Friday, October 01, 2021

World's Greatest Bowler Comes to Kingsport

"World's Greatest Bowler" Jimmy Smith in 1927


Bowling arrived in Kingsport in December 1920 with the opening of the new Community Y, which featured a dormitory, a swimming pool, a gymnasium, a reading room, billiards tables and three bowling lanes! The lanes came from Cincinnati, took three weeks to assemble and cost $4,000.

Bowling was an immediate hit and proved so popular among Y members that a month later the board of the Y decided to open up the lanes to women, designating every Thursday as Ladies Day. No men or boys would be allowed on the lanes or in the pool or gymnasium anytime on Thursday.

And with bowling came bowling leagues with the local industries fielding teams. The final of the first Industrial League season was held March 11, 1921 with the Clinchfield Portland Cement Plant team lead by H.O. Bunn taking on the boys from Mead Fibre. (Mead, led by George MacNaughton, won. High score was 192 by the cement plant’s Charles Vance.)

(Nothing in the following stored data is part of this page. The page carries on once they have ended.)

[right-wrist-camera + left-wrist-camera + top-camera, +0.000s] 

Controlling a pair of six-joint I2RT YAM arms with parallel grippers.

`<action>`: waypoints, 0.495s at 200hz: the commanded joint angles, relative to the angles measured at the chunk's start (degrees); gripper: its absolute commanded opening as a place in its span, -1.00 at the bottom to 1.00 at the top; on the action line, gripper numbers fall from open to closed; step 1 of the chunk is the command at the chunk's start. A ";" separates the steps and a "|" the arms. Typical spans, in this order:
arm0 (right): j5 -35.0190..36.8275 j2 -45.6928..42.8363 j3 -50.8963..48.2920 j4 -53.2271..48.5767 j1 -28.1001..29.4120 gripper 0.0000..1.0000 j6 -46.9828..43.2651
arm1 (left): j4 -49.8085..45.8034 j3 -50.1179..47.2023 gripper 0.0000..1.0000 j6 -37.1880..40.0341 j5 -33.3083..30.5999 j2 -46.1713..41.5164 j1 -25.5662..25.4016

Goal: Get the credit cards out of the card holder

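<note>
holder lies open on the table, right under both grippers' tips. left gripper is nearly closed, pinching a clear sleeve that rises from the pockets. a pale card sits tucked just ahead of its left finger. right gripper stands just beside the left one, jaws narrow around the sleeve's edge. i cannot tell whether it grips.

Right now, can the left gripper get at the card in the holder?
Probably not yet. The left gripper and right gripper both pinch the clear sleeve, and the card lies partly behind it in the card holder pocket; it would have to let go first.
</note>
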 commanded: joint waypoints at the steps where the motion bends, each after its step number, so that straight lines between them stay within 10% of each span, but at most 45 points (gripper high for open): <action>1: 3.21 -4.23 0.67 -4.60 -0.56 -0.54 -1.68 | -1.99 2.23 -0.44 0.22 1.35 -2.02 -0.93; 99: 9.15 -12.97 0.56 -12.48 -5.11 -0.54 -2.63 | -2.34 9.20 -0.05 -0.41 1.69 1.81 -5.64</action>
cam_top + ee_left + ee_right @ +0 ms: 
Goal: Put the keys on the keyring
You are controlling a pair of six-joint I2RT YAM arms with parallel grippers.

Even Kingsport High started a team to compete with other local high schools.

Kingsport's Community Y in 1921

Then challenges took off. In one issue of the Kingsport Times the Sockmakers of the Kingsport  Hosiery Mill challenged the team from J. Fred Johnson’s Big Store. It seemed every day one team was challenging another to find out who was best by meeting on the Y lanes. There were even internecine challenges: the Grocery Department of the Big Store challenged employees from the rest of the company to a match.

The highest individual score reported during that first year of bowling in Kingsport belonged to Conrad Miller of Clinchfield Portland Cement who rolled a 232 game. (Miller would marry Ruth Dodd, making him Bobby Dodd’s brother-in-law.)

 Soon the Times began carrying a bowling column written by B.O. Ling.

Obviously that was a pseudonym (bo-ling, bowling). But in his two-year tenure Mr. Ling did manage one major accomplishment: he got the World’s Greatest Bowler to come to Kingsport for an exhibition.

Jimmy Smith in Chicago in 1905

 The World’s Greatest Bowler by universal acclamation was Jimmy Smith of Brooklyn who had declared himself such in 1906 after defeating Johnny “Little Wizard” Voorhies of New York in a best-of-eleven match. Smith, whose real name was Jimmy Mellilo, declared he would take on any and all challengers. And he did, always coming out on top.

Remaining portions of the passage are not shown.